Your instructions
Locate the line bearing "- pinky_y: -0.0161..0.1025" in the material below, then reproduce it and each following line up to and including the line bearing "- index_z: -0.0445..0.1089".

• • • • •

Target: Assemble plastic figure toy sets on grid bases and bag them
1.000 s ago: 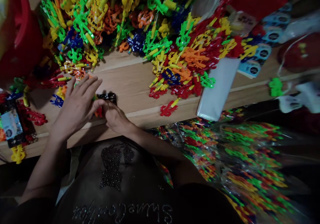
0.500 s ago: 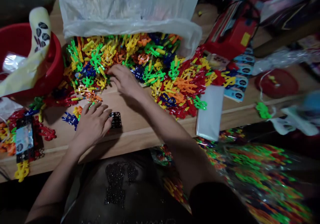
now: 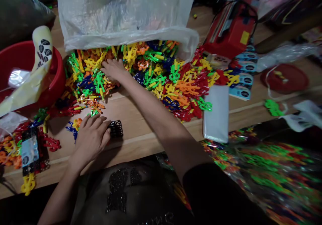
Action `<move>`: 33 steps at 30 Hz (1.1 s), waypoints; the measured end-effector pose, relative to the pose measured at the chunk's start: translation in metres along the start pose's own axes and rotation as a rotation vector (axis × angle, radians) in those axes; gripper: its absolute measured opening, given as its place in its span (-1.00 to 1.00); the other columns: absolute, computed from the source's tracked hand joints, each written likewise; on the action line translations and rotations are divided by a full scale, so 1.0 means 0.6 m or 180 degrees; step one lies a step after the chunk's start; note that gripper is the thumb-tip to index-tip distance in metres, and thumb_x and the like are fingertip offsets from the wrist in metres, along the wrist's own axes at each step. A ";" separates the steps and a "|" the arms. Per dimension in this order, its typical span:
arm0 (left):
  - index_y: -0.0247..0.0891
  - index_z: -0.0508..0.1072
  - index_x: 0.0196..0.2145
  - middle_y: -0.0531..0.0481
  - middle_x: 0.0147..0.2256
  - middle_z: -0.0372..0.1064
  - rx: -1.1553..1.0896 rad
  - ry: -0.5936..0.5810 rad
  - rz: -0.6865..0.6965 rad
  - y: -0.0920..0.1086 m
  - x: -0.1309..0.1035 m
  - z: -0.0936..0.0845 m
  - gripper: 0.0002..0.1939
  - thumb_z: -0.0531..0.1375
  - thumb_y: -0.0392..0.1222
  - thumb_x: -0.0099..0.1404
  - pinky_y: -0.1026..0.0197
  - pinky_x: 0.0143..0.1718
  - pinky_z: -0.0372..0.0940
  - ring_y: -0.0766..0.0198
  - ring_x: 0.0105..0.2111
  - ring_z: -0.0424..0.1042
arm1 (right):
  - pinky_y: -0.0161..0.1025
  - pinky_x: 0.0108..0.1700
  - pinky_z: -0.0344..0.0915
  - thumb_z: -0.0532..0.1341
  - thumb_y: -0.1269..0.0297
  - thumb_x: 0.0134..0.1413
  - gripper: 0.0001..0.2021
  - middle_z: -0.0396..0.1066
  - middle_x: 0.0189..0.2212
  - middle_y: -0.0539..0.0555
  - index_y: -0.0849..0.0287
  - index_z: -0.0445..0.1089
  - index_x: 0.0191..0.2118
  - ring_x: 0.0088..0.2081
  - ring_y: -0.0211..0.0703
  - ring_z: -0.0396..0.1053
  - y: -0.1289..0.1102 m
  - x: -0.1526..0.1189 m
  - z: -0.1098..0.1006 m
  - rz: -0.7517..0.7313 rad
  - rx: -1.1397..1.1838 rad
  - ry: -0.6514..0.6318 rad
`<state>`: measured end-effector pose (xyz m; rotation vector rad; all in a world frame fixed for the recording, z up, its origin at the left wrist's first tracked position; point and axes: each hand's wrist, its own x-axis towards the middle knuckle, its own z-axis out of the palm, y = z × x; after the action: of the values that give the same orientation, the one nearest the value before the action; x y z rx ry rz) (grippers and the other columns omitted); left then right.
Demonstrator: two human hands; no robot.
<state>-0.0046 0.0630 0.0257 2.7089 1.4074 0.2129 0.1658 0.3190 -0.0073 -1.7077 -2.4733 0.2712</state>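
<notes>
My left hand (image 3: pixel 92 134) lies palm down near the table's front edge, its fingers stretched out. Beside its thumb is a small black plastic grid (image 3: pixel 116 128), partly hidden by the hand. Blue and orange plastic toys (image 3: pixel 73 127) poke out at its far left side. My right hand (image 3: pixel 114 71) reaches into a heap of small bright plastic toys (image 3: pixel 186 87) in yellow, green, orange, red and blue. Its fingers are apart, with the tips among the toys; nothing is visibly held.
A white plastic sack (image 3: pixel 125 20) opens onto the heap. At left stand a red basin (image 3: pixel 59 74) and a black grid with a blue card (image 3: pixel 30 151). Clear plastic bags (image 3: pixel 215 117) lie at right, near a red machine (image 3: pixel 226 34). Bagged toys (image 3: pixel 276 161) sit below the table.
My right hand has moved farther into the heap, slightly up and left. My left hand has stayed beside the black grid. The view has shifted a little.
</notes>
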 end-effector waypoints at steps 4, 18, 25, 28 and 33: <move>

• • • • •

Answer to the problem
  - pinky_y: -0.0161..0.1025
  - pinky_x: 0.0108..0.1700
  - pinky_z: -0.0344..0.0915
  - thumb_z: -0.0532..0.1341
  - thumb_y: -0.1269..0.0297
  - thumb_x: 0.0134..0.1413
  - gripper: 0.0001..0.2021
  - middle_z: -0.0396..0.1066
  - middle_x: 0.0189..0.2212
  - middle_y: -0.0539..0.0555
  - index_y: -0.0849..0.0287
  - index_z: -0.0445..0.1089

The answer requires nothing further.